#### WHAT NEEDS TO BE DONE
In this exercise, the entries below include pictures. Repeat exactly the lines from the line with "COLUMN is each" to the line with "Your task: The", including both, but without the pictures.
SOURCE INFORMATION Block Start
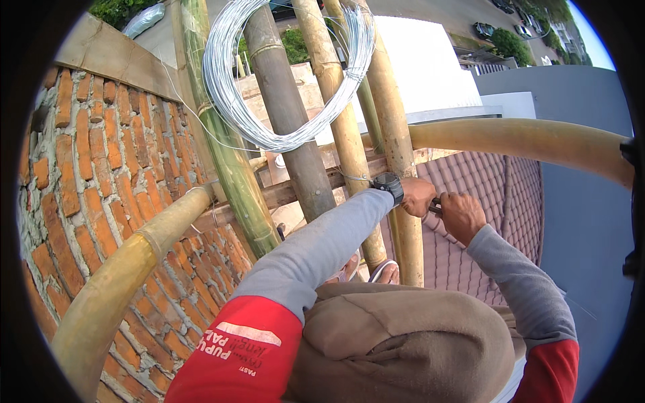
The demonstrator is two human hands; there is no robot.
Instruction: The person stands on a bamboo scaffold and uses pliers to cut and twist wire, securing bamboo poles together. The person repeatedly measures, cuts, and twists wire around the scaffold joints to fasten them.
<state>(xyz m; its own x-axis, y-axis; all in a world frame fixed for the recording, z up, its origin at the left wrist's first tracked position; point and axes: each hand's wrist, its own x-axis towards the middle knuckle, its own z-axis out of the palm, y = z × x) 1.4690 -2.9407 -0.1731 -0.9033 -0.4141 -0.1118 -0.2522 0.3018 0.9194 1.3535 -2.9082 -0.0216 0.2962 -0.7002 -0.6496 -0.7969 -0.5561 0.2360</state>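
Note:
My left hand [418, 195], below a black wristwatch [388, 187], is closed beside the right-hand upright bamboo pole [390, 121]. Most of its fingers are hidden, and what they grip does not show. My right hand [463, 217] is closed around a short dark tool [435, 207], whose end meets the left hand; its kind is not clear. Thin wire [354, 177] runs by the watch, near where the poles cross a wooden beam [275, 194]. A large coil of silvery wire [222, 80] hangs around the tops of several poles.
A brick wall [94, 195] rises on the left, with a thick bamboo pole [127, 275] slanting along it. Another bamboo pole [517, 134] stretches to the right. Below lie a tiled roof [470, 181] and a grey wall [578, 221]. My sandalled foot [386, 272] is by the poles.

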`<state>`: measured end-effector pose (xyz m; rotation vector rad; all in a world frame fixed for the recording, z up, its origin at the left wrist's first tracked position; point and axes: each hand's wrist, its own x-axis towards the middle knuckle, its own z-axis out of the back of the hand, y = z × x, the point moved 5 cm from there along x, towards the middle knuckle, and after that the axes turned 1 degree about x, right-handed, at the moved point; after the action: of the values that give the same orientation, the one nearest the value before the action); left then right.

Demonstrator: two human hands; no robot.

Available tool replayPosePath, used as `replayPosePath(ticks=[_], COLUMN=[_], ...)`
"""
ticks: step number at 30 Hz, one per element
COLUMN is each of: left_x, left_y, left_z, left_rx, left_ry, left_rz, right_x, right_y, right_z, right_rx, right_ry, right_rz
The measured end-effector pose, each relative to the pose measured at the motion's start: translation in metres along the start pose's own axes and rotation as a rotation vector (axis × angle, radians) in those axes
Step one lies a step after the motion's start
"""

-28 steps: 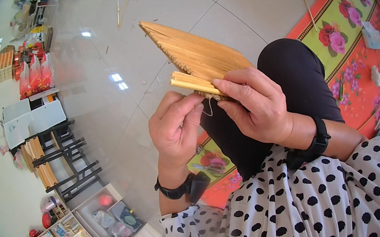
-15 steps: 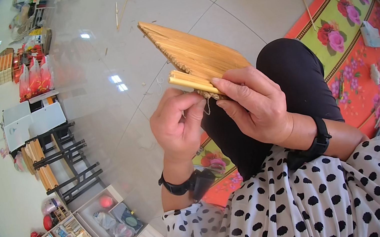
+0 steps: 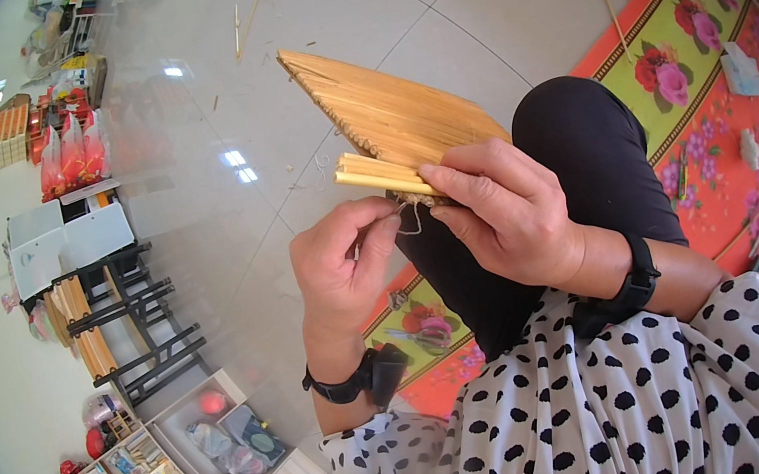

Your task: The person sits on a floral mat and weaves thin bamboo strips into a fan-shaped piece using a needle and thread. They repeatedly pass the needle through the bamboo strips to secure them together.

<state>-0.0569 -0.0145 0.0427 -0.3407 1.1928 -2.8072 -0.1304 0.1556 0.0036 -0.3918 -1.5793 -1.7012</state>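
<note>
Your left hand (image 3: pixel 338 259) is now sitting slightly farther from the straw panel (image 3: pixel 391 101) than a moment ago, and more of the thin string (image 3: pixel 417 222) is showing; this is suggesting that you are pulling it at the knotted edge (image 3: pixel 422 199). Your left thumb and forefinger are pinching the string. Your right hand (image 3: pixel 509 209) is gripping the yellow stalks (image 3: pixel 379 176) and the panel, which is extending ahead of both hands. Your dark knee (image 3: pixel 581 130) is limiting the right hand's far side; the tiled floor (image 3: pixel 237 262) is leaving room leftward of your left hand.
</note>
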Motion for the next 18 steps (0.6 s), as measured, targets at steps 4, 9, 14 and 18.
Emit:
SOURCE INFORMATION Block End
#### WRITTEN SOLUTION
COLUMN is each of: left_x, left_y, left_z, left_rx, left_ry, left_rz, right_x, right_y, right_z, right_rx, right_ry, right_rz
The measured end-effector pose, each relative to the pose measured at the motion's start: translation in metres along the start pose's own axes and rotation as a rotation vector (axis × angle, radians) in those axes
Step one lies a step after the motion's start
"""

-28 steps: 
-15 steps: 
+0 steps: 

Your task: The person sits on a floral mat and weaves thin bamboo strips into a fan-shaped piece using a needle and thread. They repeatedly pass the needle through the bamboo strips to secure them together.

What the answer needed to say has been said.